→ **Exercise details**
Omit pictures and quote the listing below line by line, from its start through the line that holds "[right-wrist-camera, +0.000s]".

→ **Provided material**

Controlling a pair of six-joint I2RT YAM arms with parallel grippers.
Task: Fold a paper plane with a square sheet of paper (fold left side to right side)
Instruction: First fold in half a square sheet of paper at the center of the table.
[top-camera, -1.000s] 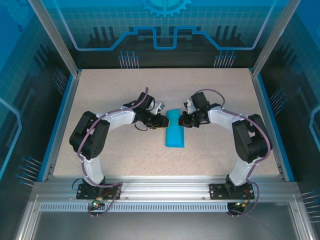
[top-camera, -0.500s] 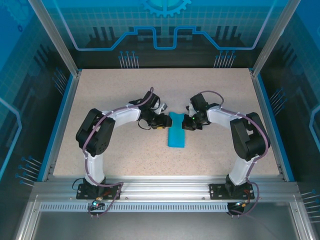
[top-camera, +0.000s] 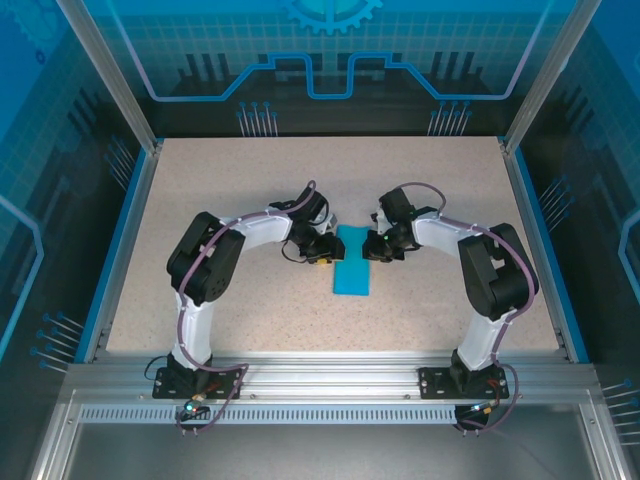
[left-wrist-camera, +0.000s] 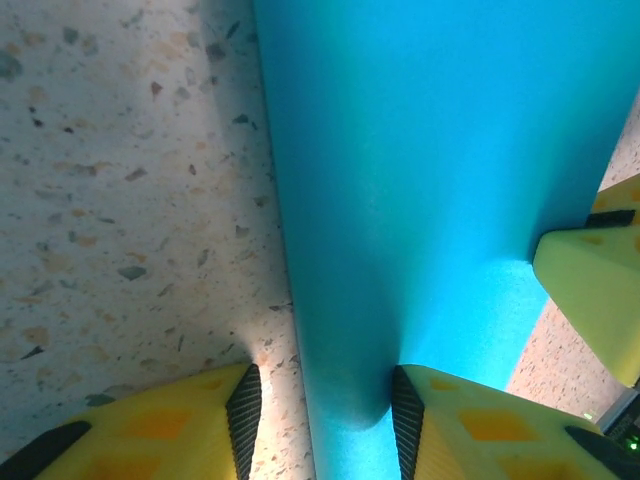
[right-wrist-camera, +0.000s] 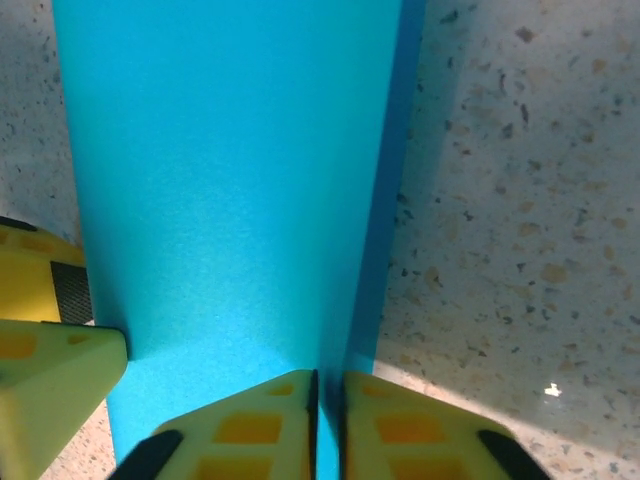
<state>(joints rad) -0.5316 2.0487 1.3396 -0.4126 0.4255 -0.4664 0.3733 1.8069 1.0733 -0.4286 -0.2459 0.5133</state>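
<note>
The square sheet of paper (top-camera: 352, 262) lies doubled over as a narrow teal-blue strip at the table's middle. Its rounded left fold (left-wrist-camera: 345, 330) runs between the yellow fingers (left-wrist-camera: 150, 430) of my left gripper (top-camera: 325, 250), which stands open astride it; the right finger touches the paper and the left one is over bare table. My right gripper (top-camera: 373, 246) is shut on the sheet's stacked right edges (right-wrist-camera: 385, 200), with a thin line of blue between its fingertips (right-wrist-camera: 265, 420). Both grippers meet at the strip's far end.
The speckled table (top-camera: 220, 190) is bounded by blue rails on both sides and an aluminium frame (top-camera: 320, 370) at the near edge. Each wrist view catches the other gripper's yellow finger (left-wrist-camera: 590, 300) close beside the paper.
The left gripper has moved right and down onto the paper's left fold, its elbow swinging inward. The lifted far end of the paper has come down into a narrower strip. The right gripper barely moved.
</note>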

→ **Result of the exercise**
Controlling a pair of six-joint I2RT YAM arms with parallel grippers.
Task: Fold a paper plane with a square sheet of paper (fold left side to right side)
Instruction: First fold in half a square sheet of paper at the center of the table.
[top-camera, -1.000s] 
[top-camera, -0.500s] 
[top-camera, +0.000s] 
[left-wrist-camera, +0.000s] 
[right-wrist-camera, +0.000s] 

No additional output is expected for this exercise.